No one really talks about what happens after the vows. After the dress is packed away, the champagne glasses are cleared, the photos are posted. We’re sold this picture – glowing rings, perfect captions, the dream of finally being chosen. And for a while, that picture holds. Until it doesn’t.
The truth is, a lot of people want the idea of a relationship more than the reality of one. Because the idea is beautiful. It’s safe. It looks good. It checks boxes. Society tells us we’ve made it when we find someone to settle down with. But what we’re not told is how many people stay settled in something that doesn’t feel like home at all.
They stay because they made a promise. Because there’s a certificate hanging in a drawer and a crowd who witnessed the “forever.” Because walking away would mean explaining. It would mean disappointing people. It would mean admitting that the version of commitment they were taught to honor feels more like a prison than a partnership.

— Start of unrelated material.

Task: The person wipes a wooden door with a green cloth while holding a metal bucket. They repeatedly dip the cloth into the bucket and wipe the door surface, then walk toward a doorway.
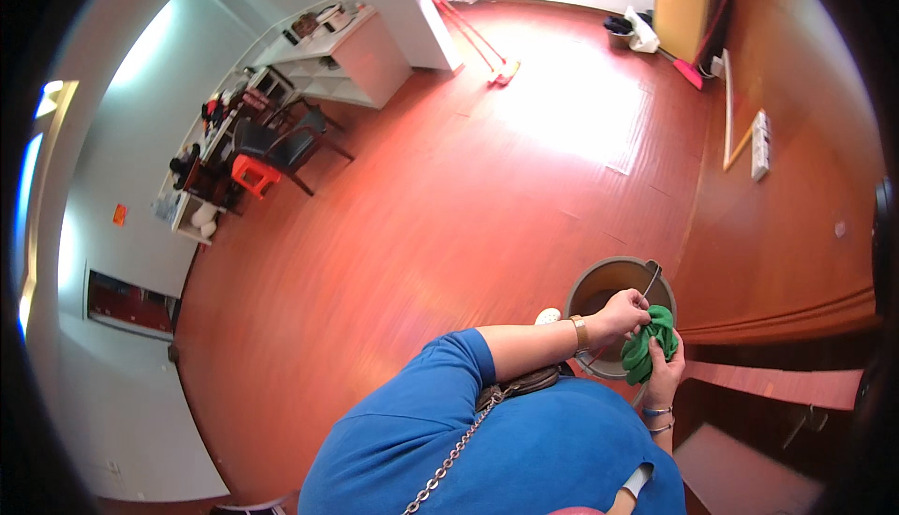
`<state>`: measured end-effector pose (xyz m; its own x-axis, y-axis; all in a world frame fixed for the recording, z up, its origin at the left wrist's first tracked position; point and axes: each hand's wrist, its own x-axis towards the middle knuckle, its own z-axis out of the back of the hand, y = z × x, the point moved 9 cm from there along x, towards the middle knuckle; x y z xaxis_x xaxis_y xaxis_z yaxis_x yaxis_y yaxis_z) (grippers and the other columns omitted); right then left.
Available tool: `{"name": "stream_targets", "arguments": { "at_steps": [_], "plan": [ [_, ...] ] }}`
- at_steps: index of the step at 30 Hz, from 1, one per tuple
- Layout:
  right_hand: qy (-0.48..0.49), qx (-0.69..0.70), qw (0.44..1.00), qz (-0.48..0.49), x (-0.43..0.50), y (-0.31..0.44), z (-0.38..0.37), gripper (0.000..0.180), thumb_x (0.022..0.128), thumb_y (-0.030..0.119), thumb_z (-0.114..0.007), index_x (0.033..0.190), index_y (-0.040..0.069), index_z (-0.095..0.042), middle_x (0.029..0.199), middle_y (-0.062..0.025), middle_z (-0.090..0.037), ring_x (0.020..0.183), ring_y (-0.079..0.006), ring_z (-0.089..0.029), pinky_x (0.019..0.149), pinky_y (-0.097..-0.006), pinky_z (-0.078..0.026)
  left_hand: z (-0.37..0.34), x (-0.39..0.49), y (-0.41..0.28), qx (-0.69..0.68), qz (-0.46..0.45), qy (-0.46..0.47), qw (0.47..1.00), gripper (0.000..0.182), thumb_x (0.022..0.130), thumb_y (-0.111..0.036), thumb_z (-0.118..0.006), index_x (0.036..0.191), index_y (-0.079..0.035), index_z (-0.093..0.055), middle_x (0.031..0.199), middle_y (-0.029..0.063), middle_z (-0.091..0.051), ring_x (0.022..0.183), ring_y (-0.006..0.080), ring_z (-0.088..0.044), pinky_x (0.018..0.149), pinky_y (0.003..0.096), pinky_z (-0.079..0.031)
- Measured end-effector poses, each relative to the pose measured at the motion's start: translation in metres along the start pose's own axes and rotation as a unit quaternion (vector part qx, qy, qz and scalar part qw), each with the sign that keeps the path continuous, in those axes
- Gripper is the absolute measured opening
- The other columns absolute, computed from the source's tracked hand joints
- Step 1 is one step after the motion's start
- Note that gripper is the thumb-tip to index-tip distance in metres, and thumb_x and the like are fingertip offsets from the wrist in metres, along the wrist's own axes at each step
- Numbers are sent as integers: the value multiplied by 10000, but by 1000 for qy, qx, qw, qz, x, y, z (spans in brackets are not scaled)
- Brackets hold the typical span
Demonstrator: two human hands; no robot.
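A bunched green cloth (pixel 650 346) is between my two hands, over a grey-brown bucket (pixel 584 277) on the floor. My left hand (pixel 621 317), with a gold-coloured watch on its wrist, grips the cloth's upper edge close to the bucket's thin metal handle (pixel 650 283). From below and to the right, my right hand (pixel 665 367) holds the cloth's lower part, thumb on top. Two bracelets are on that wrist. The bucket's inside is partly hidden by my hands and the cloth.
A wooden cabinet or panel (pixel 779 248) stands right beside the bucket. A white perforated shoe (pixel 548 316) shows left of it. A black chair (pixel 281 143) and a red stool (pixel 256 175) stand by the left desk. A red-handled mop (pixel 504 72) and a pink broom (pixel 688 74) are farther off.
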<state>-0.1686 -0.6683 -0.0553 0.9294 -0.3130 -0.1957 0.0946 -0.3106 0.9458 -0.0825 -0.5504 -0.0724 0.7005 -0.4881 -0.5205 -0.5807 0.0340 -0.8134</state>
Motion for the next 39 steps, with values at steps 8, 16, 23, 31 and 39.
{"name": "stream_targets", "arguments": {
  "at_steps": [8,16,23,31,39],
  "plan": [
    [82,9,996,-14,28,0,-67,319,928,73,-586,1230,-6,-520,1106,-45,-601,993,-119,-560,887,-259,-454,67,-21,-24,-49,-32,-66,996,256,818,-52,-628,1038,-13,-502,856,38,-575,704,83,-566,523,226,-464],
    [126,12,992,-29,55,7,-136,304,948,98,-559,1236,10,-526,1131,-39,-594,1036,-120,-544,919,-263,-430,118,-37,-61,-97,-98,-102,985,442,699,6,-738,1074,-2,-505,904,69,-602,808,137,-584,720,267,-499],
    [119,0,993,-24,75,12,-173,278,971,167,-535,1214,33,-550,1103,-26,-600,995,-117,-554,870,-265,-449,167,-30,-77,-113,-95,-155,977,337,715,10,-672,1021,13,-531,870,56,-596,781,132,-572,717,267,-492],
    [124,-9,992,-32,98,6,-204,278,984,216,-515,1194,38,-560,1043,-21,-611,891,-89,-561,708,-215,-441,216,-23,-78,-113,-85,-214,966,311,712,2,-670,993,18,-538,840,60,-603,773,136,-580,708,266,-489],
    [169,55,982,-63,110,1,-246,272,984,230,-513,1162,29,-561,1031,-43,-619,875,-118,-590,725,-242,-495,254,-29,-77,-160,-82,-252,951,338,636,-13,-714,935,-5,-556,849,81,-578,780,171,-552,671,308,-478]
  ]
}}
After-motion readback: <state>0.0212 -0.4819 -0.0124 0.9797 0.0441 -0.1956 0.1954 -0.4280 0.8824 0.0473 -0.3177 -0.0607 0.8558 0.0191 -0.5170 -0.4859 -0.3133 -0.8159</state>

So they call it loyalty. They call it doing the work. But underneath, they’re shrinking. They’re silencing parts of themselves to keep the ship from rocking. And it starts to show – in the way they flinch at each other, the way they speak, or don’t speak, in the way resentment becomes the background noise of their lives. They’ve locked themselves into an agreement that only honors half the vows, the part that says “stay,” not the part that says “cherish.”

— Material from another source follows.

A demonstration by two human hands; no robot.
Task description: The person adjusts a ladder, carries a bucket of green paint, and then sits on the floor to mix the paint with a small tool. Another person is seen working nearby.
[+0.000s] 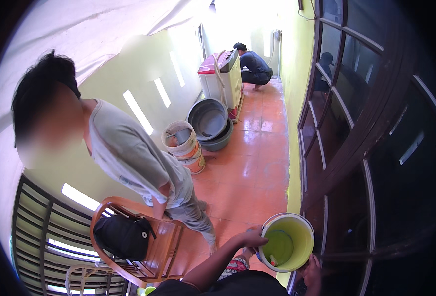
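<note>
A person's left hand [254,240] grips the near rim of a yellow-green bucket [300,236], fingers clamped over its white-edged lip, while the right hand [312,270] sits against the bucket's lower right side; whether those fingers are closed on it cannot be told. The bucket is held low over an orange tiled floor [257,167], just beside a dark wood-framed window wall [356,148] on the right. Inside it lie a round green lid or dish [278,245] and a small pale object with an orange tip [273,259], too small to identify.

To the left, another person in a grey sleeveless shirt [129,153] stands next to a wooden chair [149,256] that carries a black bag [122,237]. Farther along the passage, a stained white paint bucket [184,148] stands on the floor, something grey showing inside it. Behind it two grey plastic basins [209,123], nested one in the other, lean tilted against a white washing machine with a pink lid [220,79]. At the far end a third person in a dark blue shirt [255,66] crouches beside the machine. Yellow walls line both sides of the passage.
</note>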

No one tells you that the cost of keeping the promise might be yourself. That you can wake up next to someone every day and still feel completely alone. That you can be committed and still be disconnected. And somehow, because we’ve made it sacred, we don’t question it. We just tell people to hang in there. To remember what they signed up for. We glorify endurance and label it maturity. But endurance without connection isn’t noble. It’s just quiet suffering in matching pajamas.
So when someone says they’re afraid of commitment, maybe it’s not fear of love or partnership or even monogamy. Maybe it’s fear of waking up one day realizing you disappeared inside something that was supposed to be yours too. Maybe it’s fear of losing your voice in the name of keeping the peace. Fear of confusing obligation with devotion. Fear of being applauded for staying while slowly withering inside.

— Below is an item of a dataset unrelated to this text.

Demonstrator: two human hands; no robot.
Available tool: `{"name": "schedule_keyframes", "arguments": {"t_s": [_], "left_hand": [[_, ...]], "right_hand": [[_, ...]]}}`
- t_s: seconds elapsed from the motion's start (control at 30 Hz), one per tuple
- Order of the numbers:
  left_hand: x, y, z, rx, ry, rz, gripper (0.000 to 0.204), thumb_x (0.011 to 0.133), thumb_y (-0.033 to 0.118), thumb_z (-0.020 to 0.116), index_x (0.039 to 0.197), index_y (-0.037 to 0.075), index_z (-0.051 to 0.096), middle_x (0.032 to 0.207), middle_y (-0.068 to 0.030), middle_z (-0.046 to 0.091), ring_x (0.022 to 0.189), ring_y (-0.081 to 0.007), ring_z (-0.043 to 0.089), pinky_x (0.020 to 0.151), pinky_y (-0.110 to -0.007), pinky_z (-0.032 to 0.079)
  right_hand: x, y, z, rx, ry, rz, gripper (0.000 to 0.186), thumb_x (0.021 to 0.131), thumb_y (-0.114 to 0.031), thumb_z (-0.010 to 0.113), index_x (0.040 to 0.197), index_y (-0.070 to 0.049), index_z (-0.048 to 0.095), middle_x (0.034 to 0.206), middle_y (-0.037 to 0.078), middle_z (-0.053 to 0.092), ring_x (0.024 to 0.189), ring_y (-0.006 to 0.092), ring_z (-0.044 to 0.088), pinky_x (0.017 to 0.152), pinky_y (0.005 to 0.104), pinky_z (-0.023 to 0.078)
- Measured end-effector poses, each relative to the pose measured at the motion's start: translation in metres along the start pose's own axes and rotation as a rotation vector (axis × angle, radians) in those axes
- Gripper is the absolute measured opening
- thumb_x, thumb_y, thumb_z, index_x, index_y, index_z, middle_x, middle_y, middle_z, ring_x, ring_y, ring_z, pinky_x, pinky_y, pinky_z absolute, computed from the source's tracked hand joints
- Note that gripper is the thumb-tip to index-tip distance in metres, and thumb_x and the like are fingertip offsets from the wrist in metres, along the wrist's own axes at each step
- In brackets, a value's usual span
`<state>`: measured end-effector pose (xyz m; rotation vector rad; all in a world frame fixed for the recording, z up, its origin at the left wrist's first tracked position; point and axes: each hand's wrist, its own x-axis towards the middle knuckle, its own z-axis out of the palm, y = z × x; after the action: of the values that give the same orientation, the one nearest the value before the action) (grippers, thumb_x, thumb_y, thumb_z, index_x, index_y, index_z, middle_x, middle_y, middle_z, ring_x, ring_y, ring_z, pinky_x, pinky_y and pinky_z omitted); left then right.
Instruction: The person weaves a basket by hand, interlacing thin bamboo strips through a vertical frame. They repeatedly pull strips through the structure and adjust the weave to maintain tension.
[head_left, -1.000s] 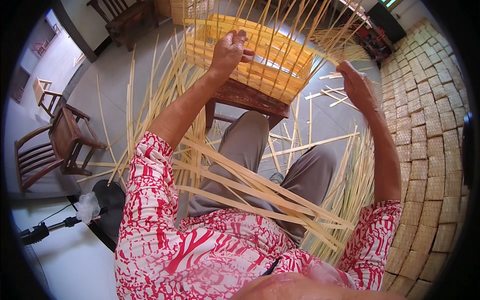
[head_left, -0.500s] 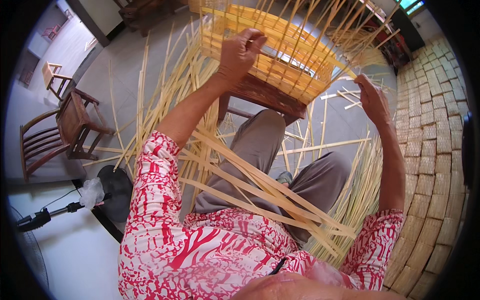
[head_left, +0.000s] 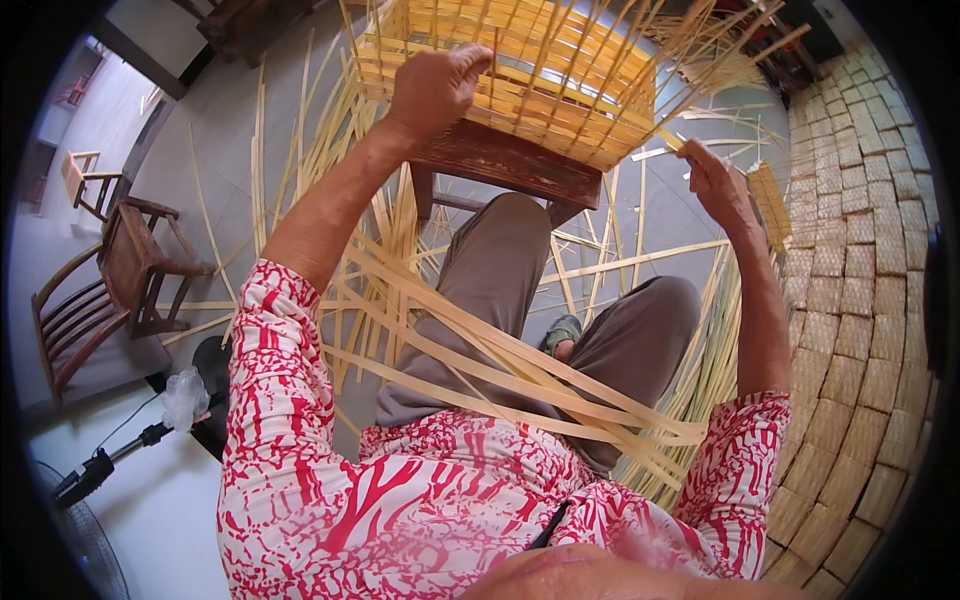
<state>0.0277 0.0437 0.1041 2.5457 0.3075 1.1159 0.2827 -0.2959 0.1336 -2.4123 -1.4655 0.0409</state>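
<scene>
An unfinished yellow basket (head_left: 570,135) of woven bamboo strips, its long upright stakes sticking up, sits on a reddish-brown wooden stool (head_left: 500,158) in front of me. At its near left side, my left hand (head_left: 437,92) is closed with thumb and fingers pinched beside the stakes. What is between those fingers is hidden. Off the basket's right end, my right hand (head_left: 718,186) pinches the end of a yellow bamboo strip (head_left: 668,137) that runs from the weave. Several pale flat strips (head_left: 480,345) lie across my lap.
Loose strips (head_left: 258,170) litter the floor left of the stool, and a bundle of thin strips (head_left: 700,370) lies by my right leg. Stacked woven pieces (head_left: 850,300) fill the right side. A wooden chair (head_left: 125,270) and a fan (head_left: 85,530) stand at left.
Both hands have moved a little left in view, the left one also upward. The basket and stool appear higher and further left, along with a shift of the whole view.
</scene>
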Motion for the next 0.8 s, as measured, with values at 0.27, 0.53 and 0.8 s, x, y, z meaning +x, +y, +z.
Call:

We need to stop romanticizing staying no matter what. The ceremony, the vows, the papers—none of it means anything if there’s no life behind it. No honesty. No mutual care. Commitment isn’t about staying no matter what. It’s about choosing each other, over and over, because it still feels like the right choice. And if it doesn’t, we should be allowed to ask why. We should be allowed to leave. We should be allowed to rewrite what commitment even means.